Exercise prompt
Restate the whole of the data verbatim, omitting nothing.
§ §
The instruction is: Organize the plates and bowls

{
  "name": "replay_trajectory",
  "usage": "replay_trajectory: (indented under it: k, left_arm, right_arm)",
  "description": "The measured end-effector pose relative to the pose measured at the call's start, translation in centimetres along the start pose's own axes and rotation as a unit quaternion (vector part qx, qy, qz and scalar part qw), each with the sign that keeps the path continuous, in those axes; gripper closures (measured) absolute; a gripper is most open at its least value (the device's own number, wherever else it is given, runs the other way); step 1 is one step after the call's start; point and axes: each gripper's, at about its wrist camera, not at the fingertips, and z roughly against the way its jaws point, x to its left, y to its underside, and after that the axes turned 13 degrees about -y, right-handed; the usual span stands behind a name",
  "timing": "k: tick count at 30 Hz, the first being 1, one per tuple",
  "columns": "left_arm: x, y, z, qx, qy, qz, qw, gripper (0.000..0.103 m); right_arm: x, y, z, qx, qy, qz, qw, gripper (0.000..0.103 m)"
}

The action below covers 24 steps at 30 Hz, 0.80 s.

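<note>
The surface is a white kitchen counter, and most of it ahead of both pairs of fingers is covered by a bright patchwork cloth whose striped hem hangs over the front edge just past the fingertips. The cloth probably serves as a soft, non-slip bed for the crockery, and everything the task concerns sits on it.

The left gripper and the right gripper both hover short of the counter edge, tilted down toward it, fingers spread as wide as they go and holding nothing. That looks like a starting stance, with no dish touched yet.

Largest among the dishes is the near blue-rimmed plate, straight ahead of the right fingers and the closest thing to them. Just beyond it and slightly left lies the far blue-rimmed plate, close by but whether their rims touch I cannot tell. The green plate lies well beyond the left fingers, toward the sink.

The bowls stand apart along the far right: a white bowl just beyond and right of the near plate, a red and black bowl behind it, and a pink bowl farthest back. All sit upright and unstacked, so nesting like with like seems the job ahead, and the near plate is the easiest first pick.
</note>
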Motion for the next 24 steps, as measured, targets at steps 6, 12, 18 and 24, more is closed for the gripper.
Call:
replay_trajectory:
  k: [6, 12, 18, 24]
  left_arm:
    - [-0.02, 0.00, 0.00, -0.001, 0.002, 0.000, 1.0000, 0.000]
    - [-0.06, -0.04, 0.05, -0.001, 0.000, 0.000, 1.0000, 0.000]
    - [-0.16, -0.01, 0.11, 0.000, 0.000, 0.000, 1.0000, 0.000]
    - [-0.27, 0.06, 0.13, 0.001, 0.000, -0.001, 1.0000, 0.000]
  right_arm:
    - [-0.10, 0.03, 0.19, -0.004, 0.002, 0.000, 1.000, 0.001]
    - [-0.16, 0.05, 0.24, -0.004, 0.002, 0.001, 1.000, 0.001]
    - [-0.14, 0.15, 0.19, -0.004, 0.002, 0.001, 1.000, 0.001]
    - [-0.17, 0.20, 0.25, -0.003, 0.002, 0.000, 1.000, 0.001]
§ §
Solution for this exercise
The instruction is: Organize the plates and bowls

{
  "name": "replay_trajectory",
  "usage": "replay_trajectory: (indented under it: k, left_arm, right_arm)",
  "description": "The measured end-effector pose relative to the pose measured at the call's start, translation in centimetres along the start pose's own axes and rotation as a unit quaternion (vector part qx, qy, qz and scalar part qw), each with the sign that keeps the path continuous, in those axes; gripper closures (measured) absolute; a gripper is most open at its least value (the device's own number, wherever else it is given, runs the other way); step 1 is one step after the call's start; point and axes: each gripper's, at about its wrist camera, not at the fingertips, and z roughly against the way its jaws point, x to its left, y to its underside, and after that the axes turned 13 degrees about -y, right-handed; the usual span stands behind a name",
  "timing": "k: tick count at 30 Hz, the first being 1, one per tuple",
  "columns": "left_arm: x, y, z, qx, qy, qz, qw, gripper (0.000..0.103 m); right_arm: x, y, z, qx, qy, qz, qw, gripper (0.000..0.103 m)"
}

The action below covers 24 steps at 30 Hz, 0.80 s.

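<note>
The surface is a white kitchen counter, and most of it ahead of both pairs of fingers is covered by a bright patchwork cloth whose striped hem hangs over the front edge just past the fingertips. The cloth probably serves as a soft, non-slip bed for the crockery, and everything the task concerns sits on it.

The left gripper and the right gripper both hover short of the counter edge, tilted down toward it, fingers spread as wide as they go and holding nothing. That looks like a starting stance, with no dish touched yet.

Largest among the dishes is the near blue-rimmed plate, straight ahead of the right fingers and the closest thing to them. Just beyond it and slightly left lies the far blue-rimmed plate, close by but whether their rims touch I cannot tell. The green plate lies well beyond the left fingers, toward the sink.

The bowls stand apart along the far right: a white bowl just beyond and right of the near plate, a red and black bowl behind it, and a pink bowl farthest back. All sit upright and unstacked, so nesting like with like seems the job ahead, and the near plate is the easiest first pick.
</note>
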Motion for the next 24 steps, as measured, targets at steps 6, 12, 18 and 24, more is closed for the gripper.
Call:
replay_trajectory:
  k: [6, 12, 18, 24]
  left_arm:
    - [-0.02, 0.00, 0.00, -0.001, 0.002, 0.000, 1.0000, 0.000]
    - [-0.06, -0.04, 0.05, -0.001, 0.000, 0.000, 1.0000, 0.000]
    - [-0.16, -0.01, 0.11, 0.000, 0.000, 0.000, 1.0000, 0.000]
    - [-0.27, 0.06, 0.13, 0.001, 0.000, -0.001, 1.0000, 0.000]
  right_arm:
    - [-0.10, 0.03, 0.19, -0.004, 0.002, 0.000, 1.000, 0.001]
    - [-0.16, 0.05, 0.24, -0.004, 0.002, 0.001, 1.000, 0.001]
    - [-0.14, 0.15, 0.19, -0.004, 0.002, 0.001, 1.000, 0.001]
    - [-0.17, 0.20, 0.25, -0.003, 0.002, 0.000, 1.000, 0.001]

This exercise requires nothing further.